Odkrywanie kulinarnych tradycji regionu dzieje się za sprawą współpracy Towarzystwa Przyjaciół Dolnej Wisły i Centrum Badań nad Historią i Kulturą Wyżywienia w Toruniu. W zeszłym roku urządzono konkurs kulinarny na zupę przygotowaną na podstawie książki kucharskiej pt. „Nauka gotowania do użytku ludu polskiego”, wydanej przez Wiktora Kulerskiego w 1915 roku. Jedna z gospodyń , oprócz tego że zrobiła zupę, która zresztą okazała się zwycięską, wyciągnęła zeszyt który dostała od teściowej i okazało się że przepisy w nim, były identyczne do tych opisanych w książce. „Fajne jest odkrywanie takich skarbów i rozbudzanie pasji w ludziach bo oni potem sami zaczynają działać” – mówi Aleksandra Kleśta- Nawrocka, która jest także członkinią Centrum Badań nad Historią i Kulturą Wyżywienia. A smakosze mają co oglądać na festiwalu, bo jury przyznaje nagrody za „smak roku”, „miód roku” i „najlepszą nalewkę”. W poszukiwaniu „smaku roku”, jurorzy sprawdzają produkty z siedmiu różnych kategorii .

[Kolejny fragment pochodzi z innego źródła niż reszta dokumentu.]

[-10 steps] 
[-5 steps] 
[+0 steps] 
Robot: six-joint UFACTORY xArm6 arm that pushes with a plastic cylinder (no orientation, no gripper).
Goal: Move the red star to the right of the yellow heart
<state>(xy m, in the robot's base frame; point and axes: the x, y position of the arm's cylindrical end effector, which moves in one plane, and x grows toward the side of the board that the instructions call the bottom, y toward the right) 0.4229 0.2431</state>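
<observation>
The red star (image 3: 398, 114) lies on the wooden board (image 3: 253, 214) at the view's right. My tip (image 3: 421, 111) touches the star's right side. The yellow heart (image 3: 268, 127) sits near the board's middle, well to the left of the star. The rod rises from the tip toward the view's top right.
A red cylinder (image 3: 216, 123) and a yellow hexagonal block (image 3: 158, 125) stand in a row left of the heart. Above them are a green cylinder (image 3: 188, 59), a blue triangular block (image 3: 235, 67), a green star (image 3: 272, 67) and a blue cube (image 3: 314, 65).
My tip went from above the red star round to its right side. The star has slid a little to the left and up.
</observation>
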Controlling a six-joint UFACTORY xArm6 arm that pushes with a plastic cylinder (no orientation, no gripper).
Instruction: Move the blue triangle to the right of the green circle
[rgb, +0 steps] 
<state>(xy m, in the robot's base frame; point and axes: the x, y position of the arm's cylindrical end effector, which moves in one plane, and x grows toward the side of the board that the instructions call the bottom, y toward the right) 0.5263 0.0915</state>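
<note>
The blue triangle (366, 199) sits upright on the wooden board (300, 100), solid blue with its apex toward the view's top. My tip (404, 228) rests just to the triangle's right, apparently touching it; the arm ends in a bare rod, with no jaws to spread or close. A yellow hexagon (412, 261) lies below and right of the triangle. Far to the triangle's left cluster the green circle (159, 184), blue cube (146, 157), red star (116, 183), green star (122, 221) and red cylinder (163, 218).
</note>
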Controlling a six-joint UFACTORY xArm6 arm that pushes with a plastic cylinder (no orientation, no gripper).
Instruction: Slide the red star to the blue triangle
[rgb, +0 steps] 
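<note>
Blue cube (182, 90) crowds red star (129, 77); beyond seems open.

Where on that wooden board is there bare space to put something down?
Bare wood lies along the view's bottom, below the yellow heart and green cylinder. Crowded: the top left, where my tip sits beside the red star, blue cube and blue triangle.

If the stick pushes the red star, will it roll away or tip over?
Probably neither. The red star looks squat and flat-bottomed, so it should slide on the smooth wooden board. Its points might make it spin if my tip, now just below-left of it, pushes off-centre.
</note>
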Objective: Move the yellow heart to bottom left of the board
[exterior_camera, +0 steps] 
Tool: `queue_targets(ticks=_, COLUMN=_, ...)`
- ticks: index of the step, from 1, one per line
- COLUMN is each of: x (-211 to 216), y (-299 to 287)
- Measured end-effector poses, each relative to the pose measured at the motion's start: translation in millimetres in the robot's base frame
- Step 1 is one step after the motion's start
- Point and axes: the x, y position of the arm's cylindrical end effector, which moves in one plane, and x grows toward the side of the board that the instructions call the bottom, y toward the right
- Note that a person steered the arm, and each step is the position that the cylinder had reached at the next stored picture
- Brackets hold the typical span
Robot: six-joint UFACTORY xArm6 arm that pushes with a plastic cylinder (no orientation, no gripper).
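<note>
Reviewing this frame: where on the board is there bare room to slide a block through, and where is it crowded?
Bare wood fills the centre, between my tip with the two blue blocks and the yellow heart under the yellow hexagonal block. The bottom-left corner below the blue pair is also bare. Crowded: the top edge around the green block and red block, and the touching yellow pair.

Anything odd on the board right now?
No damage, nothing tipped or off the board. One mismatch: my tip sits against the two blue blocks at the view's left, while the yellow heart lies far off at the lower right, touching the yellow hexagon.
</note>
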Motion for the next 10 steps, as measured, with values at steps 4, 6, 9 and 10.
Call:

U źródeł Festiwalu Smaku w Grucznie leży zorganizowany przed laty , konkurs na najlepszy miód. Bo pasiek i pszczelarzy, podobnie jak owocowych sadów, w malowniczej 120- kilometrowej Dolinie, nie brakuje. Szybko jednak okazało się że miejsce imprezy, obok zabytkowej chaty w Chrystkowie, jest za małe, bo z roku na rok festiwal stawał się coraz bardziej popularny. Dziś przyjeżdża na niego tysiące osób . Od kiedy w 1997 r. powstało Towarzystwo Przyjaciół Dolnej Wisły, wydarzyło się też wiele, by zachować i odtworzyć tradycje przyrodnicze tego regionu. O atrakcjach Gruczna opowiada jeden z organizatorów Festiwalu, Jarosław Pająkowski: POSŁUCHAJ
.
W Chrystkowie, odtworzono suszarnię i przechowalnię owoców, charakterystyczne niegdyś dla nadwiślańskich wsi. Dużą popularnością cieszy się też w Dolinie Dolnej Wisły jesienne smażenie powideł z lokalnej odmiany węgierki. We wrześniu, w kilkunastu miejscowościach nadwiślańskich, powidła smażone są w tradycyjnych miedzianych kotłach.
Przełom sierpnia i września – należy kulinarnie do Doliny Dolnej Wisły.